To: randmiser who wrote (17565)12/31/1998 11:17:00 AM
From: Brady B.  Read Replies (2) | Respond to of 18444
 
8-K...........

TYPE: 8-K
SEQUENCE: 1
DESCRIPTION: FORM 8-K

SECURITIES AND EXCHANGE COMMISSION
WASHINGTON, DC 20549

------------------

FORM 8-K

CURRENT REPORT
PURSUANT TO SECTION 13 OR 15(d) OF THE
SECURITIES EXCHANGE ACT OF 1934

Date of report (Date of earliest event reported): December 9, 1998

ENHANCED SERVICES COMPANY, INC.
(Exact Name of Registrant as Specified in Charter)

Colorado 0-24256 76-0462973
(State or Other Jurisdiction (Commission (IRS Employer
of Incorporation) File Number) Identification No.)

3415 South Sepulveda Boulevard, Suite 500, Los Angeles, CA 90034
(Address of Principal Executive Offices) (Zip Code)

Registrant's telephone number, including area code 310-397-3003

Item 1. CHANGES IN CONTROL OF REGISTRANT.

Not applicable.

Item 2. ACQUISITION OR DISPOSITION OF ASSETS.

On December 22, 1998, the Company announced that it had acquired
the ownership interests in Brands For Less, L.L.C. a privately held Connecticut
discount on-line shopping company.

Brands For Less, L.L.C. offers consumers a comprehensive
e-commerce solution that delivers in one location, access to over sixty (60) of
the world's online specialty retailers at discount prices across popular
consumer product categories trade-named "e-partments(TM)." Brands For Less,
L.L.C. is dedicated to simplifying Internet shopping for the consumer by
delivering an intuitive, informative, and efficient shopping experience that
brings together specialty retailers and brand names at a lower price in a
secure, private, and reliable Internet environment.

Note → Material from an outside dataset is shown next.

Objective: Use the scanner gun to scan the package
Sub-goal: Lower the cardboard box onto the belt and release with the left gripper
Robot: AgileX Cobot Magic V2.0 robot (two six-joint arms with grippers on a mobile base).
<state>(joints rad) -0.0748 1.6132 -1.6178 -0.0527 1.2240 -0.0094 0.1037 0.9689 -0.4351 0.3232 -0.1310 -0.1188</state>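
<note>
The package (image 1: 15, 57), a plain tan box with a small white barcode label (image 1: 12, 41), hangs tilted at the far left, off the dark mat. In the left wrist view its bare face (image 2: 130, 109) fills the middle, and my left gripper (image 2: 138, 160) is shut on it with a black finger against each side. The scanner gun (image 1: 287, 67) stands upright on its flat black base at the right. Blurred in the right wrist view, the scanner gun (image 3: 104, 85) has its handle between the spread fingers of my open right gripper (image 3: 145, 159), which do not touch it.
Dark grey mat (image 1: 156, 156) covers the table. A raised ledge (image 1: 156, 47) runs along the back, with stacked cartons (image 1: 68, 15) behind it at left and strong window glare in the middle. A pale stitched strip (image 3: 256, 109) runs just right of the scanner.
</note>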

Brands For Less, L.L.C.
currently offers over 1,500 brands, and over 200,000 products. This acquisition
solidifies the Company's position in the online shopping arena and will allow
the Company and Brands For Less, L.L.C. to benefit from the cost savings derived
through in-house advertising placement.

The transaction was undertaken pursuant to a Securities
Acquisition Agreement to which Enhanced Services Company, Inc., its wholly owned
newly formed subsidiary, BFL Acquisition Co., Inc. a Delaware Corporation
(collectively the "Company"); Brands For Less, L.L.C., a Delaware Limited
Liability Company ("BFL") and the members of BFL were the principal parties. In
the transaction effective December 9, 1998, as modified on December 15 and 21,
1998, the Company acquired all of the interests of the members of BFL, with 90%
of such interests delivered at the closing and the balance to be delivered or
otherwise transferred on or about February 1, 1999.

The total consideration for the transaction, as modified, is
approximately $35 million, including: (i) up to $6.50 million in cash to be paid
directly to the members (of which $1.6 million was paid and the balance is be
paid in February); (ii) a $25 million promissory note, the proceeds of which are
payable to the members of BFL in 2002, with interest at the rate of 10% per
annum, payable quarterly, commencing on March 31, 1999; (iii) $3 million to fund
BFL operations for the three months from November 15, 1998; and (iv) obligations
to pay investment banking and other fees and costs. The Company is being issued
interests in BFL for its advances. Netvest Capital Partners LP, a stockholder of
the Company, acquired 66,667 newly issued interests in BFL for the $200,000
advanced for BFL's operations prior to closing. The modifications provided the
Company with certain interim extensions and increased the amount to be paid to
the members. The obligations under the promissory note are secured by a pledge
of the assets and membership interests of BFL.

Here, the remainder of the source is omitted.